使用 tf.distribute.Strategy 進行自訂訓練

本教學課程示範如何搭配自訂訓練迴圈使用 tf.distribute.Strategy (TensorFlow API，提供在多個處理單元 (GPU、多部機器或 TPU) 間分配訓練作業的抽象概念)。在本範例中，您將在 Fashion MNIST 資料集上訓練簡單的卷積神經網路，該資料集包含 70,000 張大小為 28 x 28 的圖片。

自訂訓練迴圈提供彈性，並可更完善地掌控訓練作業。此外，也能更輕鬆地偵錯模型和訓練迴圈。

# Import TensorFlow
import tensorflow as tf

# Helper libraries
import numpy as np
import os

print(tf.__version__)

下載 Fashion MNIST 資料集

fashion_mnist = tf.keras.datasets.fashion_mnist

(train_images, train_labels), (test_images, test_labels) = fashion_mnist.load_data()

# Add a dimension to the array -> new shape == (28, 28, 1)
# This is done because the first layer in our model is a convolutional
# layer and it requires a 4D input (batch_size, height, width, channels).
# batch_size dimension will be added later on.
train_images = train_images[..., None]
test_images = test_images[..., None]

# Scale the images to the [0, 1] range.
train_images = train_images / np.float32(255)
test_images = test_images / np.float32(255)

建立策略以分配變數和圖表

tf.distribute.MirroredStrategy 策略如何運作？

所有變數和模型圖表都會在副本間複製。
輸入會在副本間平均分配。
每個副本都會針對收到的輸入計算損失和梯度。
梯度會透過加總在所有副本間同步處理。
同步處理後，系統會對每個副本上的變數副本進行相同的更新。

# If the list of devices is not specified in
# `tf.distribute.MirroredStrategy` constructor, they will be auto-detected.
strategy = tf.distribute.MirroredStrategy()

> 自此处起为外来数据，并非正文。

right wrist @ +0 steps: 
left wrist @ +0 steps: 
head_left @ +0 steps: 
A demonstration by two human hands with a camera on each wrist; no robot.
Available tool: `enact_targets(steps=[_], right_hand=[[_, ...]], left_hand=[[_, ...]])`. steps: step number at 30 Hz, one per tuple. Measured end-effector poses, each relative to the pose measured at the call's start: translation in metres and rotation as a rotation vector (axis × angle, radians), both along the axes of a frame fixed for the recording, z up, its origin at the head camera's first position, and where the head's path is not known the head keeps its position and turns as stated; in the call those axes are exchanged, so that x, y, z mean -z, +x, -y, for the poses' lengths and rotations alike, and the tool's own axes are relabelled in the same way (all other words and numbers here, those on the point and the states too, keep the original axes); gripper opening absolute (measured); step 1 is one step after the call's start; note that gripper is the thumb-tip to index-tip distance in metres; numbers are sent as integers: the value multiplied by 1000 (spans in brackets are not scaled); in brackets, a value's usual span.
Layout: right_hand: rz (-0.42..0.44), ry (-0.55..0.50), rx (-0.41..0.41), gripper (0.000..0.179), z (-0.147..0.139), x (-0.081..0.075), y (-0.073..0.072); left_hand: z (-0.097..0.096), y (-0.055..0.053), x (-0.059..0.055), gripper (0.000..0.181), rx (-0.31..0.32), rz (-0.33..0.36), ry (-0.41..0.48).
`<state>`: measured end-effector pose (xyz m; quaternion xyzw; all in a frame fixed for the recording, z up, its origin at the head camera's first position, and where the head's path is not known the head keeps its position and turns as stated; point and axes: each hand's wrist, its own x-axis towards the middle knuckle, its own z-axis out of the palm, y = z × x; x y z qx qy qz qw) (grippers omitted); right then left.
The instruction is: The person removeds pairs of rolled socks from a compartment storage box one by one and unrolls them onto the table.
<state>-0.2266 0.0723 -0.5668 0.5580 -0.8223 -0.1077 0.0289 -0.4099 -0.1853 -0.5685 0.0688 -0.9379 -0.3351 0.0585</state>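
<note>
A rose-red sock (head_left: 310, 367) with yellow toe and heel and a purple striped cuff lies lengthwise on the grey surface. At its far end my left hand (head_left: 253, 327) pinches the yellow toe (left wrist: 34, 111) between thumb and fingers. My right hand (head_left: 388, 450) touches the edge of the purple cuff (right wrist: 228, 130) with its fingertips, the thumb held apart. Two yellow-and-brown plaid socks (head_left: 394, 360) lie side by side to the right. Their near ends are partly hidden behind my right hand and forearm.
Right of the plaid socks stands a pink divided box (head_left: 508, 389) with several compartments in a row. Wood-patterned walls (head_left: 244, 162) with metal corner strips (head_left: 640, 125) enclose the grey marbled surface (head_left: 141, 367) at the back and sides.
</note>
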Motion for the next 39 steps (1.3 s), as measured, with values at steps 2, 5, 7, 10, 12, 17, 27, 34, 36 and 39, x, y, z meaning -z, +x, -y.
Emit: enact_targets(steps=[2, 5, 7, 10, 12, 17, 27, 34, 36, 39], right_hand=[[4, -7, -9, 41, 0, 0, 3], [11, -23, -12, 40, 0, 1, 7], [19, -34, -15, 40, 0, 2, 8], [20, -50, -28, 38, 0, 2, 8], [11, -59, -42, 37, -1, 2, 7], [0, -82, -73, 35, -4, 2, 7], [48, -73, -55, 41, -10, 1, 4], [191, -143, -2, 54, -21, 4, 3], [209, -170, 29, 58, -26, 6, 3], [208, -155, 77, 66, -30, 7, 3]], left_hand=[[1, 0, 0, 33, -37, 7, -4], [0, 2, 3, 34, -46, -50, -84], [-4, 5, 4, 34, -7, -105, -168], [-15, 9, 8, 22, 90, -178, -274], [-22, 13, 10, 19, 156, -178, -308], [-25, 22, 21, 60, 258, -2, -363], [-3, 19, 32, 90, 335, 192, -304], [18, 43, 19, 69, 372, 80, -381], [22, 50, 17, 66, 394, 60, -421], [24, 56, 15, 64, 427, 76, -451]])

print('Number of devices: {}'.format(strategy.num_replicas_in_sync))

設定輸入管線

BUFFER_SIZE = len(train_images)

BATCH_SIZE_PER_REPLICA = 64
GLOBAL_BATCH_SIZE = BATCH_SIZE_PER_REPLICA * strategy.num_replicas_in_sync

EPOCHS = 10

建立資料集並加以分配

train_dataset = tf.data.Dataset.from_tensor_slices((train_images, train_labels)).shuffle(BUFFER_SIZE).batch(GLOBAL_BATCH_SIZE)
test_dataset = tf.data.Dataset.from_tensor_slices((test_images, test_labels)).batch(GLOBAL_BATCH_SIZE)

train_dist_dataset = strategy.experimental_distribute_dataset(train_dataset)
test_dist_dataset = strategy.experimental_distribute_dataset(test_dataset)

建立模型

使用 tf.keras.Sequential 建立模型。您也可以使用模型子類別化 API 或 Functional API 來執行此操作。

def create_model():
  regularizer = tf.keras.regularizers.L2(1e-5)
  model = tf.keras.Sequential([
      tf.keras.layers.Conv2D(32, 3,
                             activation='relu',
                             kernel_regularizer=regularizer),
      tf.keras.layers.MaxPooling2D(),
      tf.keras.layers.Conv2D(64, 3,
                             activation='relu',
                             kernel_regularizer=regularizer),
      tf.keras.layers.MaxPooling2D(),
      tf.keras.layers.Flatten(),
      tf.keras.layers.Dense(64,
                            activation='relu',
                            kernel_regularizer=regularizer),
      tf.keras.layers.Dense(10, kernel_regularizer=regularizer)
    ])

  return model

# Create a checkpoint directory to store the checkpoints.
checkpoint_dir = './training_checkpoints'
checkpoint_prefix = os.path.join(checkpoint_dir, "ckpt")

定義損失函數

回想一下，損失函數包含一或兩個部分

預測損失會測量模型的預測與一批訓練範例的訓練標籤之間的差距。系統會針對每個已標記的範例計算預測損失，然後透過計算平均值來減少批次中的預測損失。
或者，您可以將正規化損失項新增至預測損失，以引導模型遠離訓練資料的過度擬合。常見的選擇是 L2 正規化，它會新增一個小的固定倍數 (所有模型權重的平方和)，且與範例數量無關。上述模型使用 L2 正規化來示範其在以下訓練迴圈中的處理方式。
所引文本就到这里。